Hey Team!
I’m experimenting with Ray Serve to see if I can parallelize my compute time for model predictions. I’m hoping someone can confirm/deny my assumptions and/or point me in the right direction.
My Tests
Currently I have simple code that loads up the zero-shot-classification model and a compute function that uses it, but when I run the program I see the round-robin aspect of ray serve in that replica 1 will run compute, then replica 2, then replica 1 essentially processing my array one-by-one.
However when i looked at the [Batching Tutorial — Ray 2.3.1](https://Batching Tutorial) I saw that they make use of a @remote function to make the calls asynchronously. Is this the way to do it?
Relevant code
@serve.deployment(route_prefix="/", num_replicas=2)
class ZeroshotDeployment:
def __init__(self):
start_time = time.time()
# Define the zero-shot classification pipeline
self.model = pipeline('zero-shot-classification', model="../models")
print("End Init: ", time.time() - start_time)
def __call__(self, request):
labels = request.query_params["labels"].split(",")
sentence = request.query_params["sentence"]
print("RECIEVED: ", sentence)
return self.model(sentence, labels, hypothesis_template='This text is about {}', multi_label=True)
serve.run(ZeroshotDeployment.bind())
# Create a faker instance
fake = Faker()
# Generate a list of sentences
sentences = [fake.sentence() for _ in range(10)]
# Create an empty array with a specified length
arr_length = len(sentences)
arr = [None] * arr_length
print(arr_length)
# Fill the array with the sentences
for i in range(arr_length):
arr[i] = sentences[i]
candidate_labels = ["car", "house", "phone", "teamwork", "passion", "group", "things"]
modified_lables = (','.join(candidate_labels))
@ray.remote
def send_query(sentence, labels):
resp = requests.get(
"http://localhost:8000/", params={"sentence": sentence, "labels": labels}
).json()
return resp
start_time = time.time()
# for sentences in arr:
# res = send_query.remote(sentences, modified_lables)
result_batch = ray.get([send_query.remote(sentence, modified_lables) for sentence in arr])
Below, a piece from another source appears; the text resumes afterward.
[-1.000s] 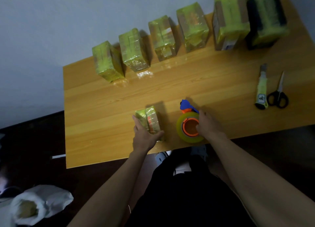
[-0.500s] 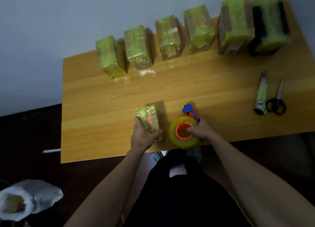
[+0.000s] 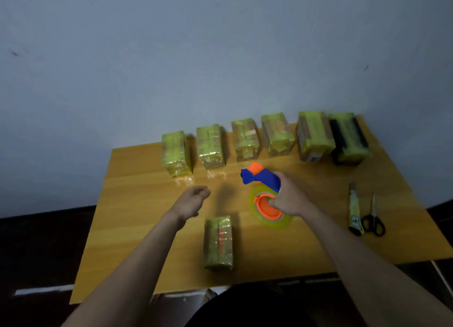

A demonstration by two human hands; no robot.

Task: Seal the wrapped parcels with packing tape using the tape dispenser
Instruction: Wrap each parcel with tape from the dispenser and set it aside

print("Time: ", {time.time() - start_time})
Goal
I have a hugging face model defined in ray serve along with 2 replicas spun up. When i send requests to the serve cluster I want both replicas running compute to theoretically cut time in half for computing a list of n length. By extension if I have 3 replicas then I would get some factor of ‘x’ speed up on computing a list.
Thanks!